RE: Next step?

> From: www-font-request@w3.org [mailto:www-font-request@w3.org] On
> Behalf Of John Hudson


> Sylvain, can you -- or anyone else -- please explain to me what the
> actual or perceived benefit of an 'any-2-of-4' conformance requirement
> is? I can understand that if it were impossible to come to consensus on
> any one format then such a conformance statement would make sense as a
> compromise to move things forward, but we don't appear to be in that
> situation.

I don't see what the downside is. We all support at least one of these formats so 
If a consensus is so obvious and possible around WOFF then WOFF+1 is what will happen. 
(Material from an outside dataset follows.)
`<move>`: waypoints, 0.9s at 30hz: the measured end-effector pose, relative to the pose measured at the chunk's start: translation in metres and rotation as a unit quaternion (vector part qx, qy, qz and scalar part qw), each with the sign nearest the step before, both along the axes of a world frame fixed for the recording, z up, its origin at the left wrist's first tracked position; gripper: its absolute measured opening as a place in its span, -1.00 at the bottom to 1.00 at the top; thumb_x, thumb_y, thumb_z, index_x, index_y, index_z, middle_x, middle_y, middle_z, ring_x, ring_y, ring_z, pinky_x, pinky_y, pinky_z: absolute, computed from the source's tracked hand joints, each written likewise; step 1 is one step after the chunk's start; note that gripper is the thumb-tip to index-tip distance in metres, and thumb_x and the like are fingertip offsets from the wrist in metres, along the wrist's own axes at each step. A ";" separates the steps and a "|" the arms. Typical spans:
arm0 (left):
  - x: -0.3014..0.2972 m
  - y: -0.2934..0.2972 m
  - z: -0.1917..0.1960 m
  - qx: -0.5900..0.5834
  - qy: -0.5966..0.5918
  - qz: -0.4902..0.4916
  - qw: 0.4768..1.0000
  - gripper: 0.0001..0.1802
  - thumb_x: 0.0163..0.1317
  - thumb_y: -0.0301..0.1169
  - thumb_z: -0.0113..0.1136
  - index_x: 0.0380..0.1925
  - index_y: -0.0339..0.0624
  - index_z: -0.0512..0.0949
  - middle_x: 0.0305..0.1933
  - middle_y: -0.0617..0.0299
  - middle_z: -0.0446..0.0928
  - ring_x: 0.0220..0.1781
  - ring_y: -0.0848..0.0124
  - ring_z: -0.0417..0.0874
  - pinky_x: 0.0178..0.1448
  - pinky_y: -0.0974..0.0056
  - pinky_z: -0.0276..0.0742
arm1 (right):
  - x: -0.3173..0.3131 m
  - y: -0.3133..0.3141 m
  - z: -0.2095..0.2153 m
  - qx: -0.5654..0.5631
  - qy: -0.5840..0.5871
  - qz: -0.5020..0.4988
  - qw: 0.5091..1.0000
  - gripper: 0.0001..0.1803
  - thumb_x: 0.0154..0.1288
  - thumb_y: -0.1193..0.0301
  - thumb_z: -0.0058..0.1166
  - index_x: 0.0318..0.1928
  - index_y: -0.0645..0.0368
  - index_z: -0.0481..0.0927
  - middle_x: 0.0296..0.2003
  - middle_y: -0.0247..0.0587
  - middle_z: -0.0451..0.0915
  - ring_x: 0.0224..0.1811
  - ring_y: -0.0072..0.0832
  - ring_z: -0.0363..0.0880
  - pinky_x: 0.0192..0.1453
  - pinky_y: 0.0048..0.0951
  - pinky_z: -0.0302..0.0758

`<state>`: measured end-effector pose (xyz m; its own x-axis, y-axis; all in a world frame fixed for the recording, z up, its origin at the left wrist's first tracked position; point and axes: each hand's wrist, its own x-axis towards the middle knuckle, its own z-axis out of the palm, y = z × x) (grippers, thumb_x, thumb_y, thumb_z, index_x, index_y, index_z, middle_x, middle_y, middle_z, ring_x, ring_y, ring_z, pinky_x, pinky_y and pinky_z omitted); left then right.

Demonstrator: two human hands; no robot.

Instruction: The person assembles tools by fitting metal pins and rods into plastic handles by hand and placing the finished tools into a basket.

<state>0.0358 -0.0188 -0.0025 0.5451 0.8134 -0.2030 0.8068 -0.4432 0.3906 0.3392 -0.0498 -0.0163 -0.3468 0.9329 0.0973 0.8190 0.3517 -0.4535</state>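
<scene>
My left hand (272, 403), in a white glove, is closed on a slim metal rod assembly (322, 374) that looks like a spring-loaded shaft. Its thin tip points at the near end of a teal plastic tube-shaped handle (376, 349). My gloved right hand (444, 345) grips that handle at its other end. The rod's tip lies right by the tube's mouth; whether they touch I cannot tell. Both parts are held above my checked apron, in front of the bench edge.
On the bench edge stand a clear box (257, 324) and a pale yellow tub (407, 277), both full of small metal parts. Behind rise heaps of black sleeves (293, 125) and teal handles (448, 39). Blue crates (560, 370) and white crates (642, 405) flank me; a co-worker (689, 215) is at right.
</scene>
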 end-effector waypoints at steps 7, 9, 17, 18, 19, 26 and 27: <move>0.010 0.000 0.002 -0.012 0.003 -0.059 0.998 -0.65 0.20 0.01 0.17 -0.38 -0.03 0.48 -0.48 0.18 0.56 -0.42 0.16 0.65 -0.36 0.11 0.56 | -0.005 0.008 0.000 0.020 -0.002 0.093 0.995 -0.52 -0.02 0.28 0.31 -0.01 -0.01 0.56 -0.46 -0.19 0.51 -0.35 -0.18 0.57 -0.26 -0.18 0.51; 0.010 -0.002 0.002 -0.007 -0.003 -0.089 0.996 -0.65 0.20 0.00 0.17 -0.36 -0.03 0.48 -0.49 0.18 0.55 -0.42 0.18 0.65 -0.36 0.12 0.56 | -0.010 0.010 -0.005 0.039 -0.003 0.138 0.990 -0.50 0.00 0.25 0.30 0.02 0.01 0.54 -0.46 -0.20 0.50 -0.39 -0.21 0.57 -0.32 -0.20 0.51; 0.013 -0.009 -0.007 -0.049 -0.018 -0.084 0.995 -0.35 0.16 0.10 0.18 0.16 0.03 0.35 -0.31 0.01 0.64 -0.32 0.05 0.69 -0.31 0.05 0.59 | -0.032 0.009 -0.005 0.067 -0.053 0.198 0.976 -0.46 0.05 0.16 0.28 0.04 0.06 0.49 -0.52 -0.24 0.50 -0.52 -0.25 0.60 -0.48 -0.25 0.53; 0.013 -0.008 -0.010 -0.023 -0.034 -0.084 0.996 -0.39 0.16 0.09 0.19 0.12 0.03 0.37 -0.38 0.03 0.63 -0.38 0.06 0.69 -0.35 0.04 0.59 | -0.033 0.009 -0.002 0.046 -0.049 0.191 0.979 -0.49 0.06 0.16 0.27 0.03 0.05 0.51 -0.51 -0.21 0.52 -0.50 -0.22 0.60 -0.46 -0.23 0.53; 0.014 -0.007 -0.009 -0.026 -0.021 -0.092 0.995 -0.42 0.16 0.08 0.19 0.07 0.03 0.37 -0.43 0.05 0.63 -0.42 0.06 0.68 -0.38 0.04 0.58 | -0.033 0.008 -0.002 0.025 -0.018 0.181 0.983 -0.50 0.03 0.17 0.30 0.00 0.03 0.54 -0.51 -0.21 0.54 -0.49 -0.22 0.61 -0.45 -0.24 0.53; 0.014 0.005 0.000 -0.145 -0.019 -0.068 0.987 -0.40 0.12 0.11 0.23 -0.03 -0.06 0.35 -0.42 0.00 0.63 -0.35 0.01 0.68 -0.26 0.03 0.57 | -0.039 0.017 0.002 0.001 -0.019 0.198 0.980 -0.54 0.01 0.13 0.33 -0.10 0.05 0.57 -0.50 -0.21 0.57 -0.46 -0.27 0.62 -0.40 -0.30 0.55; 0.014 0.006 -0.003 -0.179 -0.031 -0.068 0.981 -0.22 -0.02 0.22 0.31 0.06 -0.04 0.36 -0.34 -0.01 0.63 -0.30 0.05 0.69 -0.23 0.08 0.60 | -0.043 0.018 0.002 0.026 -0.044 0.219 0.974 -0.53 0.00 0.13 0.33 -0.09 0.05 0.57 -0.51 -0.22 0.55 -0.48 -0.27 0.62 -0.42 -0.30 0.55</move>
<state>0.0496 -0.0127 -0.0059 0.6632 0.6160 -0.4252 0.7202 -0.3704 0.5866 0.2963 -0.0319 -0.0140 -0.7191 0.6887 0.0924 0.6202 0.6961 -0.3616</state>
To be clear, what I am stating is that two is better than requiring 3 or 4, given that every 
browser vendor has strong feelings about at least one of the formats on the list. Sure, 
it would be great if we could bypass this and agree on one but I very much doubt 
this will happen over email; and as browser vendors will still support their current
features and browsers upgrade at a different pace, authors still need to deal with 
what's out there.

 
> I would also like to register that I personally do not like the idea of
> any browser maker being able to cite support for naked font linking *as
> conformance*. I understand that the browsers that have already chosen
> to
> support that format are unlikely to disable such support, but I don't
> think such support should count toward conformance. Other formats such
> as CWT might be contentious for technical or political reasons, but
> naked font linking is contentious because it puts peoples' works and
> livelihood at unrestrained risk. This is another reason why I prefer a
> single, non-contentious format as a conformance requirement and other
> formats, including naked font linking, only as options.

Well, here we go again :) What I would like to register is that I do not like the
idea of the charter keeping open the possibility of arguing about the utility
or desirability or appropriateness of this format vs. that other one unless that argument is 
purely technical in nature. As no one is required to implement a format they have problems 
with, this is not a productive door to leave open. We've been there. Many times. There are four 
formats on the table, each of which is either currently supported or landed in the public build 
of at least one major browser. Two of these formats ought to be formally defined to ensure future 
implementations can interoperate successfully. We then should agree on a simple conformance criteria 
that will get us the rest of the way.

I personally have very limited interest in re-hashing the well-known grievances and disagreements 
around this topic. Raw font support has been implemented by a number of browsers and will remain so.
Two browsers that support this are technically interoperable for this format, however that may conflict
with the existing business models of font designers. The latter should - and, I expect, will - remain 
beyond the scope of such a WG.

So 'yes' to sitting down with John, Roc, and others in the browser, font and author community 
to have a data-driven technical discussion on whether a CWT proposal should include a 
rootstring-capable header or not. Yes to formally specifying WOFF. Yes to discussing wether UAs
should use same-origin policy with access control support for web fonts. Yes to discussing any interesting
technical issues pertaining to web fonts and interop. Yes to requiring 2 out of 4. 

But 'not so much' to setting up another venue to argue the usefulness of CWT on non-technical grounds, the real and perceived harm of raw fonts, whether SVG Fonts should really be dropped in favor of WOFF and what not.

This being said I'd also like to register that I volunteer to help edit any of the submission the charter implicitly
or explicitly requires. (Especially CWT, of course).